Africa in the Spotlight Any record collector worth his salt has some African albums in his stacks—Fela LPs have long served to certify music nerds as cosmopolitan in their tastes, and discs from excellent series like Ethiopiques and Congotronics are acquiring a similar status. But until recently the continent has been represented in the West almost exclusively by styles that evolved decades ago. As more Africans have gained access to the Internet, though, indigenous styles—many of them responses to Western club music, like kwaito in South Africa, kuduro in Angola, and coupé-decalé in Cote d’Ivoire—have started reaching us while they’re still fresh. In 2008 listeners in America and Europe were exposed to a flood of new African music—Diplo in particular has been great about releasing the stuff here—and it’s all got more in common with what your local hipster DJs are spinning than it does with, say, Ladysmith Black Mambazo. Two highlights: DJ Mujava’s addictive “Township Funk,” a stateside club staple that matches a dizzy keyboard lead to a sparse, Africanized house beat, and the Very Best’s refit of Vampire Weekend’s “Cape Cod Kwassa Kwassa,” where Malawian singer Esau Mwamwaya uses a brand-new melody to transform the tune from an Upper West Side approximation of Afropop into the real thing.
Portishead, Third The second most surprising thing about Portishead’s third studio disc was that it came out at all.
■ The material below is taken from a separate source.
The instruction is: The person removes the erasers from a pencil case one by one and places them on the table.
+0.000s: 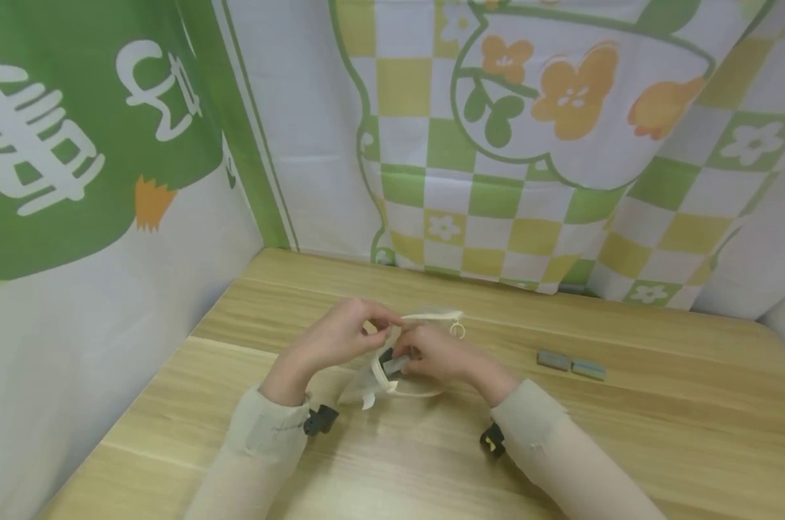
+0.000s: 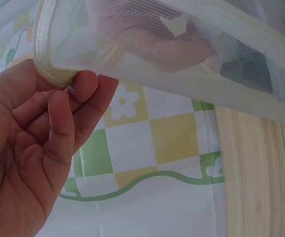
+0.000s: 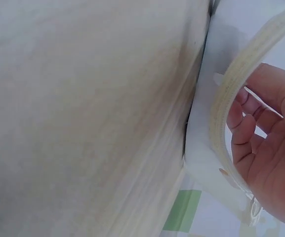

The group’s late-90s implosion had all the hallmarks of a permanent split: an album put together in an atmosphere of sanity-breaking perfectionism, followed not by more studio work but by a live recording, and then solo records from some members and silence from others. The first most surprising thing was that the group ditched the swooningly romantic aesthetic and spy-movie noir of its 90s material for harsh, industrial tones and an overwhelming sense of paranoia and knife-edge unease. What’s not so surprising is that, like Portishead’s other albums, Third is pretty much flawless.
The Return of Lo-Fi Today anyone with GarageBand, a hundred bucks’ worth of gear, and a bit of know-how can compete with the pros of a decade ago. Clean, professional-quality home recordings are the norm, and this has apparently provoked a bunch of aesthetic regressives to remind us of the charms of dirty, amateurish tape jobs. To my ears LA art-punk duo No Age are the best lo-fi revivalists—their album Nouns has made its way onto dozens of year-end lists, either despite or because of its cheap-ass aesthetic—but they’re hardly the only ones. Enigmatic Brooklyn garage act Blank Dogs buries a wealth of pop hooks under layers of tape hiss on The Fields (Woodsist) and On Two Sides (Troubleman), and a San Diego solo project called Wavves, whose fuzzy full-length Wavves (Woodsist) caught more than a few ears, looks ripe to become a full-fledged phenomenon with next year’s Wavvves (De Stijl). Meanwhile tastemaking hipsters who’ve watched the vinyl fetish go mainstream—even Best Buy has a vinyl section now—have turned to the cassette tape as the au courant fuck-you to digital fidelity.